Activity ▸
When you reach the line with "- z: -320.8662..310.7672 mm" in the data below, begin printing lines exactly, and stop once the line with "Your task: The" has been printed.

______

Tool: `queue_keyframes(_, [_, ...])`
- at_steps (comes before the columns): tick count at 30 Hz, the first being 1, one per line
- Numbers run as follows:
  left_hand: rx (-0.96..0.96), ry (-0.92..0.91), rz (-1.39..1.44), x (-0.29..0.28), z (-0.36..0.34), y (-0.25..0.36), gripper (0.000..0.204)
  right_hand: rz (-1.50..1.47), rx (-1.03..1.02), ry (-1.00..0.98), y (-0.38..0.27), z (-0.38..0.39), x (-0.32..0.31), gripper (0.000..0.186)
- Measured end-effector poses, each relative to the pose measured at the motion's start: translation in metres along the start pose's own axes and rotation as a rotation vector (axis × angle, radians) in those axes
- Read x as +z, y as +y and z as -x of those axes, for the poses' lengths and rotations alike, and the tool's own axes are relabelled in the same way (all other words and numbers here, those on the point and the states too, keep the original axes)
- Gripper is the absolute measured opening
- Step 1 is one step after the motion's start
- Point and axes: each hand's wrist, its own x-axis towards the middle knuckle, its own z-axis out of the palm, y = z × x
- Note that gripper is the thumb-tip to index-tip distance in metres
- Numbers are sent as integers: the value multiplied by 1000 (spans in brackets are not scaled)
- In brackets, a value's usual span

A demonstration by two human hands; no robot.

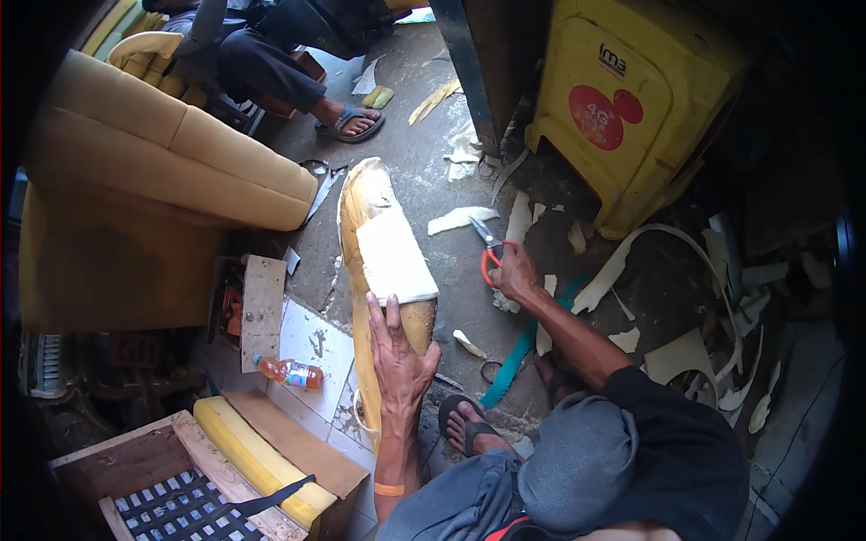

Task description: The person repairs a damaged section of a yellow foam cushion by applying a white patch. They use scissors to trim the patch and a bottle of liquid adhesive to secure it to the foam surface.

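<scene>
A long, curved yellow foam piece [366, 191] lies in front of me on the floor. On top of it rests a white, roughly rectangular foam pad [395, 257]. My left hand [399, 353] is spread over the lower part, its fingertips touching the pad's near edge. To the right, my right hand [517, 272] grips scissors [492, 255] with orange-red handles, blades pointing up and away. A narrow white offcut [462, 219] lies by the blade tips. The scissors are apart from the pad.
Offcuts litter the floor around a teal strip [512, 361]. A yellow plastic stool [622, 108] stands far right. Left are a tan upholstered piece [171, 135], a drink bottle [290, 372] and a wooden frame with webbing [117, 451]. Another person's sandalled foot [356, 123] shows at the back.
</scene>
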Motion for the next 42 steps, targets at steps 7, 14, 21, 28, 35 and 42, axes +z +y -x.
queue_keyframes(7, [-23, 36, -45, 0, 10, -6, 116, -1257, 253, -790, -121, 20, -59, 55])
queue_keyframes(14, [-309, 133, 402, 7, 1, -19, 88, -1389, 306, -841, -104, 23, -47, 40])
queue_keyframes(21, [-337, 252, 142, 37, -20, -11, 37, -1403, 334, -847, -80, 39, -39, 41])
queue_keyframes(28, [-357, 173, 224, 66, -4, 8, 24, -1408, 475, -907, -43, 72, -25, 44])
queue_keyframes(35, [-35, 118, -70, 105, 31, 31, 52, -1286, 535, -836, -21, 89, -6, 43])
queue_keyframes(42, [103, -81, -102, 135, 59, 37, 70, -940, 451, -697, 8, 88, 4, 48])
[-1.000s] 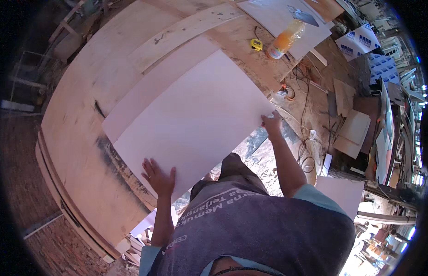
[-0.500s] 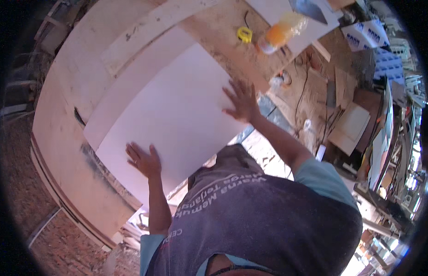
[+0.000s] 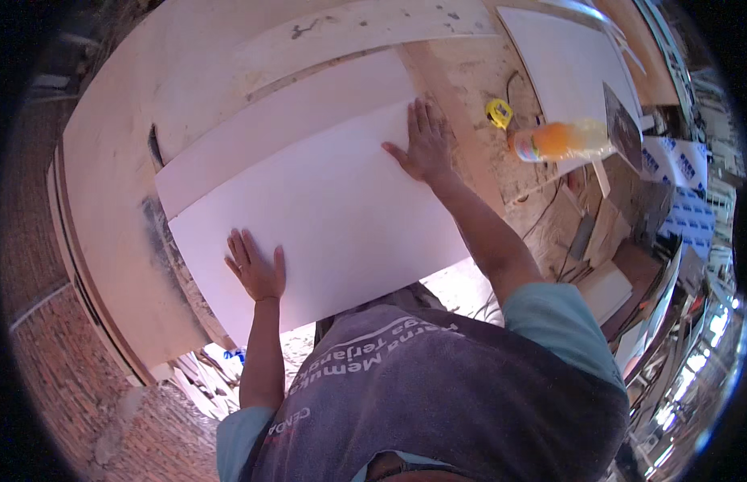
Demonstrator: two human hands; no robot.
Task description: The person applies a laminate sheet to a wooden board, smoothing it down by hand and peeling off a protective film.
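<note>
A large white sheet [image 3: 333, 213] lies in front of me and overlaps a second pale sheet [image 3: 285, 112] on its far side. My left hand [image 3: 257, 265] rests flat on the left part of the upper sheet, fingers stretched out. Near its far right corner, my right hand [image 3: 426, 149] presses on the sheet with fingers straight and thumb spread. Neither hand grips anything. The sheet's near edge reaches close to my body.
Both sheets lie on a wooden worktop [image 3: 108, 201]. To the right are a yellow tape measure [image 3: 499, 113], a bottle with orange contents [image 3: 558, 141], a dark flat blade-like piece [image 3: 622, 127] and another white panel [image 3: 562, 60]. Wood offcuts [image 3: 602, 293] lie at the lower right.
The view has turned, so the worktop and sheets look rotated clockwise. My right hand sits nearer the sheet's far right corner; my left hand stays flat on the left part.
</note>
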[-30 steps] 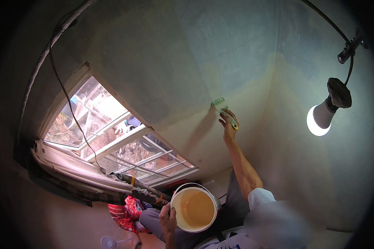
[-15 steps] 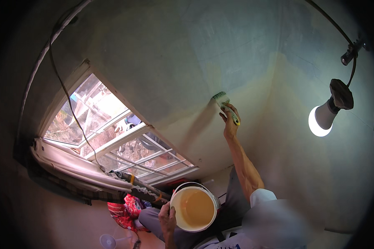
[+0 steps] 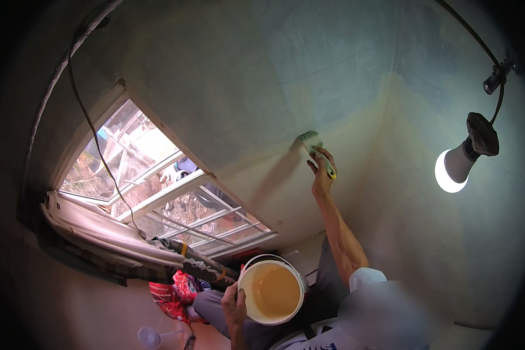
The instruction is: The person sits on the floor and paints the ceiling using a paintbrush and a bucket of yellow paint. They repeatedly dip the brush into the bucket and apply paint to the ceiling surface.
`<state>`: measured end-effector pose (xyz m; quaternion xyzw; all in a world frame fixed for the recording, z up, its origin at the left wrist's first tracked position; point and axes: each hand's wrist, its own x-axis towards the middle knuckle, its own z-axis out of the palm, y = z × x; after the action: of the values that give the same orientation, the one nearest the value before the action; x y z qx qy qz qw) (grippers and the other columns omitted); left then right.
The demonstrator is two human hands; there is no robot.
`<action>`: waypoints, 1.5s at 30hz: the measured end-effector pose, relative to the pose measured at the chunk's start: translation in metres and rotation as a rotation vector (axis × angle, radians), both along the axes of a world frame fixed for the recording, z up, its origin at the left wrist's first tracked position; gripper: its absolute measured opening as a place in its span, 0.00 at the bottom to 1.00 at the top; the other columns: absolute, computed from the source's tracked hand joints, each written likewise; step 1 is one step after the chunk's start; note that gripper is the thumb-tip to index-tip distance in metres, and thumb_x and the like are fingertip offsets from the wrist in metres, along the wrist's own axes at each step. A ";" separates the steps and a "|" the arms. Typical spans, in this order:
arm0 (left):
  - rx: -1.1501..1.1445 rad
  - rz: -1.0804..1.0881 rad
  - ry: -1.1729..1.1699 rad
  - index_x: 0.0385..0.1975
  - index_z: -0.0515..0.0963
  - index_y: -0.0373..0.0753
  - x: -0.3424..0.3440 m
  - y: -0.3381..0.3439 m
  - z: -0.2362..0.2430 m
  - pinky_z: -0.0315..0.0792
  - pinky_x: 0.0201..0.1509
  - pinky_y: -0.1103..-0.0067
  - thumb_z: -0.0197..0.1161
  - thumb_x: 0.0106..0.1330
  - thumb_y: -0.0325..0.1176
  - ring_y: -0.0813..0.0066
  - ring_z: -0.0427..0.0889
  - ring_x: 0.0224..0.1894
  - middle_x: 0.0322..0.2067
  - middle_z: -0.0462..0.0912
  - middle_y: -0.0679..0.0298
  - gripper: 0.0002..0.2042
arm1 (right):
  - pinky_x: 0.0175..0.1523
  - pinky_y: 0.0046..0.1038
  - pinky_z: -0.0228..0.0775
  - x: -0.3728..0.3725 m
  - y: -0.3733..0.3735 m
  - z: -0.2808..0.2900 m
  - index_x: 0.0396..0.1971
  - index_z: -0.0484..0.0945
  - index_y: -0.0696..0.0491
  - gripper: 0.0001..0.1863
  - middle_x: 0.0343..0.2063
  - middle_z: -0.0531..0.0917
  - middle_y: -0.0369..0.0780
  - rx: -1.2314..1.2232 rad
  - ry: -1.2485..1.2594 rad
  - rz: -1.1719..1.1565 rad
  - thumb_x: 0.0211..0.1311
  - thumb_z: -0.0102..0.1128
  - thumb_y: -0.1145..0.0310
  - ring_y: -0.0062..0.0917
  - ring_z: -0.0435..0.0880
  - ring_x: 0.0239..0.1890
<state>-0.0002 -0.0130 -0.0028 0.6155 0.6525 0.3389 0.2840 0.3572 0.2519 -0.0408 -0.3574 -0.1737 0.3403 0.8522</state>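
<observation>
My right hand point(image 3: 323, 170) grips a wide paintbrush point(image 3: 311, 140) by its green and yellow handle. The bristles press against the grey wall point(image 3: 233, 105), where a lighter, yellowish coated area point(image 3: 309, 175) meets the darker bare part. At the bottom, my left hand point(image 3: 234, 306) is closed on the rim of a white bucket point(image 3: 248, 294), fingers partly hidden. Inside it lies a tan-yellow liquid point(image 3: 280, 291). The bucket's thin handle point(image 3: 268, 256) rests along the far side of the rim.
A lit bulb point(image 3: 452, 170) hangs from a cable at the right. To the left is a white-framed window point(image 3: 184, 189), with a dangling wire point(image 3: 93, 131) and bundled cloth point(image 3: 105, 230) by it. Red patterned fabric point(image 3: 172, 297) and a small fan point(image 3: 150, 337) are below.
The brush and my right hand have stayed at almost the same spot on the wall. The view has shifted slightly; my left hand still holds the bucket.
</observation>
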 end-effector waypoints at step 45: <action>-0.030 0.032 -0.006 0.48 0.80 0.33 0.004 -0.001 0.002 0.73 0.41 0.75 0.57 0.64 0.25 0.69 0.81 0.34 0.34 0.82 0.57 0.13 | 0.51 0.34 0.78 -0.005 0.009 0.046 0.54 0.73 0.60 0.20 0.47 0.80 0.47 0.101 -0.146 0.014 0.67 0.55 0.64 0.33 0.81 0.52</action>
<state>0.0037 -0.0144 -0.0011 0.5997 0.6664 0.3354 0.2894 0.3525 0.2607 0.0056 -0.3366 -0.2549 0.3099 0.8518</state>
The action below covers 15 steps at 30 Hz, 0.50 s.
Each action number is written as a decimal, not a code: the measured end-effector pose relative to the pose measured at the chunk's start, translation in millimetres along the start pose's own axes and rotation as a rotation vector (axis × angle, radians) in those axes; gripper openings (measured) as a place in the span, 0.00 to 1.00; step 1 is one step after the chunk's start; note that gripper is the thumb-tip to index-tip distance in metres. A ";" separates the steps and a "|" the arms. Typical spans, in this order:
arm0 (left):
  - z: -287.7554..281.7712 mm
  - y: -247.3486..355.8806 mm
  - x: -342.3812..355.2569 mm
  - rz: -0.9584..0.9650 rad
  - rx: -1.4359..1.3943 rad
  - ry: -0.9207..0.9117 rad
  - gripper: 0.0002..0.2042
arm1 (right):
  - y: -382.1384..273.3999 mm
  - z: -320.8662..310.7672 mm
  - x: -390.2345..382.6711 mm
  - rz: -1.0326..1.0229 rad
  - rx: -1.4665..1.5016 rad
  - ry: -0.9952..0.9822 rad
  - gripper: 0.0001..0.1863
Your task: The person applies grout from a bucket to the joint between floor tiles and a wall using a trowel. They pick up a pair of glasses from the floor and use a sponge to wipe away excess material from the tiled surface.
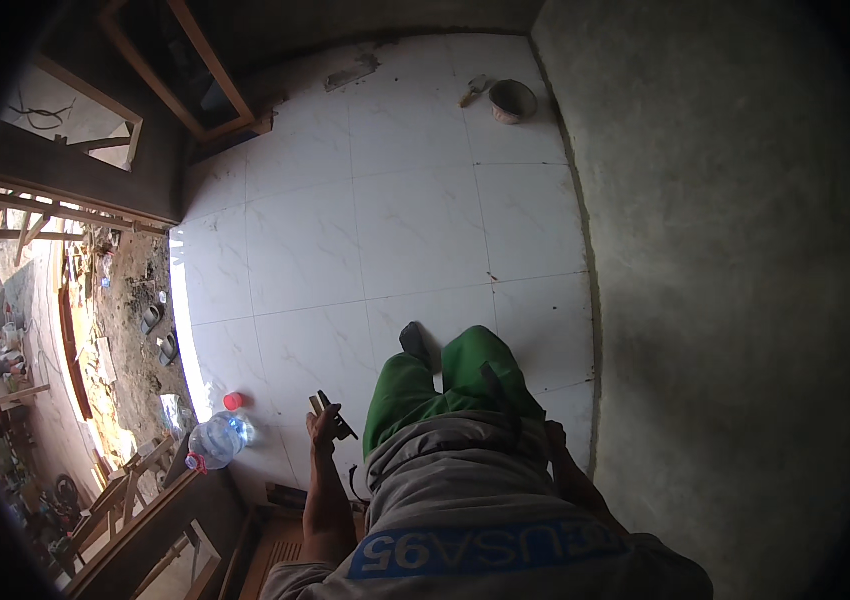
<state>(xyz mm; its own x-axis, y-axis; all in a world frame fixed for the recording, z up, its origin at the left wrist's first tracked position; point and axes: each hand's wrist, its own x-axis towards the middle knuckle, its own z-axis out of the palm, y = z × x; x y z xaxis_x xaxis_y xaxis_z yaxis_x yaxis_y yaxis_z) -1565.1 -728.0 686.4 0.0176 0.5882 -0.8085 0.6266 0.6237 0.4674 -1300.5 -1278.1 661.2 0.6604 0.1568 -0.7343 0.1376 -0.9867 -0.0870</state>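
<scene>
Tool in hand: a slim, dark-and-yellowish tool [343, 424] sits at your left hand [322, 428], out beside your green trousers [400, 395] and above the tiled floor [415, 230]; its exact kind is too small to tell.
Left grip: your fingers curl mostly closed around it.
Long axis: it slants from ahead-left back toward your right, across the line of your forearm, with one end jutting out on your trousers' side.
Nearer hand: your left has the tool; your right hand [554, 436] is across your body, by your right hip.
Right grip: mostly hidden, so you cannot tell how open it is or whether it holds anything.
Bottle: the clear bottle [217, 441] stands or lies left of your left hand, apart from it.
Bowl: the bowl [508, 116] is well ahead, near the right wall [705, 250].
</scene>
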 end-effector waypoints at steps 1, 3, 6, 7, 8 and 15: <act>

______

Output below ▸
  - z: -320.8662..310.7672 mm
  - x: -390.2345..382.6711 mm
  - rz: -1.0326..1.0229 rad
  - rx: -1.4665..1.5016 rad
  - ry: -0.9952..0.9822 rad
  - gripper: 0.0001..0.1863
Your task: The person applies grout from a bucket to the joint between floor tiles and a wall using a trowel. They pick up a pair of glasses from the floor and use a sponge to wipe away excess material from the tiled surface.

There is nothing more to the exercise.